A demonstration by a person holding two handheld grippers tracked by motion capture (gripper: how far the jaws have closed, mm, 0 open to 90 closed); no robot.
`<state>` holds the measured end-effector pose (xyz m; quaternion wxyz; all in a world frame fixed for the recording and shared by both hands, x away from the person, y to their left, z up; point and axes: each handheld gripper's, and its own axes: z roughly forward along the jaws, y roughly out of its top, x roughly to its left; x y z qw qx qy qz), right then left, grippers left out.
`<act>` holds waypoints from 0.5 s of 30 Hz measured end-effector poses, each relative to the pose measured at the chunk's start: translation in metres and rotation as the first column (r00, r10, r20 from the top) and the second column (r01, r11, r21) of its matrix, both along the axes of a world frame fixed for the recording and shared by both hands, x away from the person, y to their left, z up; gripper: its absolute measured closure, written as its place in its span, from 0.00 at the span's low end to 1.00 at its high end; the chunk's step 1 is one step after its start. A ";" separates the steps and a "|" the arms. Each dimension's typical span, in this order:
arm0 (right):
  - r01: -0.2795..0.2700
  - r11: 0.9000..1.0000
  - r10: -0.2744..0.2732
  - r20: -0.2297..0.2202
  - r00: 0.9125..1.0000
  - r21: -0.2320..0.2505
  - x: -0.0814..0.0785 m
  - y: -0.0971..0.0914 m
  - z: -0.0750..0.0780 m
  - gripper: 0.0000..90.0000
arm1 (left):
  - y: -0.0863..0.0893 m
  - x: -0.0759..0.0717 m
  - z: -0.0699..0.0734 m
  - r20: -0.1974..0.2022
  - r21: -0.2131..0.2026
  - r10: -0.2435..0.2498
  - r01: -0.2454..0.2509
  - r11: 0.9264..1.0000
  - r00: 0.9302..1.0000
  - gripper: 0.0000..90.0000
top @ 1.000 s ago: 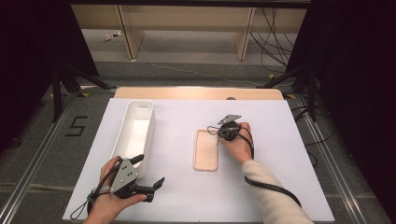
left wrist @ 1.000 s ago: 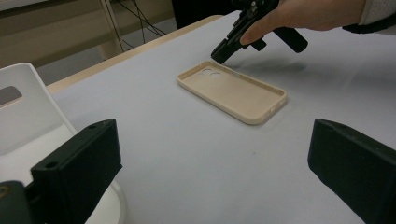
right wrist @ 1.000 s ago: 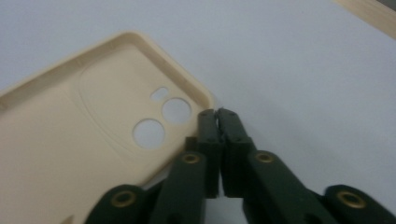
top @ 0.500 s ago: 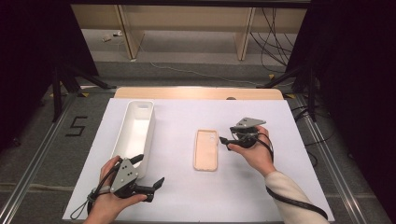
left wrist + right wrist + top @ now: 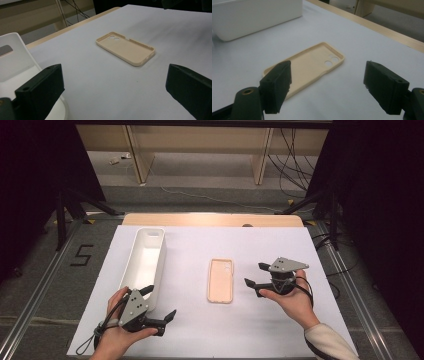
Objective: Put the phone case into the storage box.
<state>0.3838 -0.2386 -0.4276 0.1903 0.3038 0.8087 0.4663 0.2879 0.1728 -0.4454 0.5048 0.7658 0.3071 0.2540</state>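
A beige phone case point(image 5: 220, 280) lies inside-up on the white mat, camera holes at its far end. My right gripper point(image 5: 255, 274) hovers just right of it and apart from it. Its jaws have just been opening and stand open, with nothing between them. In the right gripper view the case point(image 5: 309, 67) lies ahead, beyond the wide black jaws point(image 5: 328, 70). My left gripper point(image 5: 160, 302) rests open at the near left, by the near end of the white bin point(image 5: 145, 257). The left gripper view looks between its jaws point(image 5: 113, 72) at the case point(image 5: 126, 48) farther off.
The long white bin point(image 5: 15, 57) stands empty at the left of the mat. A wooden table edge point(image 5: 210, 219) runs along the far side. Cables and black stands are on the floor beyond. Bare mat lies around the case.
The right gripper left the far end of the case, moved right and toward the person, and opened its jaws. The case stays flat on the mat. The left hand kept still.
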 end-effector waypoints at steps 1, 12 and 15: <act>-0.001 1.000 0.001 0.003 1.000 0.000 -0.002 -0.001 0.000 0.26 | 0.000 0.000 0.000 0.000 0.000 0.001 -0.001 1.000 1.000 0.01; -0.021 1.000 0.021 0.009 1.000 -0.011 -0.026 -0.012 0.001 0.24 | 0.001 -0.001 0.001 0.002 0.000 0.005 -0.005 1.000 1.000 0.01; -0.034 0.999 0.034 0.004 0.999 -0.038 -0.030 -0.013 0.000 0.25 | 0.001 -0.001 0.001 0.004 0.002 0.003 -0.003 1.000 1.000 0.01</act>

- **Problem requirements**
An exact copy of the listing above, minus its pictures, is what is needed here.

- **Written solution**
A demonstration by a person holding two handheld grippers tracked by motion capture (gripper: how far the jaws have closed, mm, 0 open to 90 closed); no robot.
`<state>` holds the measured end-effector pose (xyz m; quaternion wxyz; all in a world frame fixed for the recording and shared by both hands, x away from the person, y to their left, z up; point and axes: each handheld gripper's, and its own axes: z roughly forward along the jaws, y roughly out of its top, x roughly to its left; x y z qw qx qy qz), right then left, grippers left out.
`<act>` holds waypoints from 0.5 s of 30 Hz measured end-effector poses, each relative to the pose measured at the chunk's start: translation in metres and rotation as the first column (r00, r10, r20 from the top) and the second column (r01, r11, r21) of its matrix, both along the axes of a world frame fixed for the recording and shared by both hands, x away from the person, y to their left, z up; gripper: its absolute measured closure, written as its place in its span, from 0.00 at the span's low end to 1.00 at its high end; the chunk's step 1 is one step after its start. A ";" separates the steps and a "|" the arms. Each dimension's typical span, in this order:
arm0 (right):
  - r01: -0.2795..0.2700
  - r11: 0.9000..1.0000
  - r10: -0.2744..0.2732
  - r20: -0.2297..0.2202
  - r00: 0.9125..1.0000
  - r21: -0.2320..0.2505
  - x: -0.0814..0.0785 m
  - y: -0.0971..0.0914 m
  - z: -0.0750..0.0780 m
  - gripper: 0.0000..90.0000
arm1 (left):
  - y: -0.0863..0.0893 m
  - x: -0.0759..0.0717 m
  - z: -0.0699..0.0734 m
  - r20: -0.1974..0.2022
  - r21: -0.2131..0.2026
  - r10: -0.2435..0.2498
  - r01: -0.2454..0.2509
  - r11: 0.9264..1.0000
  - r00: 0.9302..1.0000
  - gripper: 0.0000..90.0000
top @ 1.000 s ago: 
left wrist @ 1.000 s ago: 
right wrist @ 1.000 s ago: 
top @ 0.500 s ago: 
left wrist + right wrist + top @ now: 
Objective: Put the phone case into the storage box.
<state>0.3838 -0.2386 -0.4276 0.1903 0.3038 0.8087 0.4663 0.2879 0.1728 -0.4454 0.5048 0.7658 0.3071 0.2540</state>
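A beige phone case point(image 5: 220, 280) lies inside-up on the white mat, camera holes at its far end. My right gripper point(image 5: 255, 274) hovers just right of it and apart from it. Its jaws have just been opening and stand open, with nothing between them. In the right gripper view the case point(image 5: 309, 67) lies ahead, beyond the wide black jaws point(image 5: 328, 70). My left gripper point(image 5: 160, 302) rests open at the near left, by the near end of the white bin point(image 5: 145, 257). The left gripper view looks between its jaws point(image 5: 113, 72) at the case point(image 5: 126, 48) farther off.
The long white bin point(image 5: 15, 57) stands empty at the left of the mat. A wooden table edge point(image 5: 210, 219) runs along the far side. Cables and black stands are on the floor beyond. Bare mat lies around the case.
The right gripper left the far end of the case, moved right and toward the person, and opened its jaws. The case stays flat on the mat. The left hand kept still.
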 end-effector waypoints at steps 1, 12 and 15: <act>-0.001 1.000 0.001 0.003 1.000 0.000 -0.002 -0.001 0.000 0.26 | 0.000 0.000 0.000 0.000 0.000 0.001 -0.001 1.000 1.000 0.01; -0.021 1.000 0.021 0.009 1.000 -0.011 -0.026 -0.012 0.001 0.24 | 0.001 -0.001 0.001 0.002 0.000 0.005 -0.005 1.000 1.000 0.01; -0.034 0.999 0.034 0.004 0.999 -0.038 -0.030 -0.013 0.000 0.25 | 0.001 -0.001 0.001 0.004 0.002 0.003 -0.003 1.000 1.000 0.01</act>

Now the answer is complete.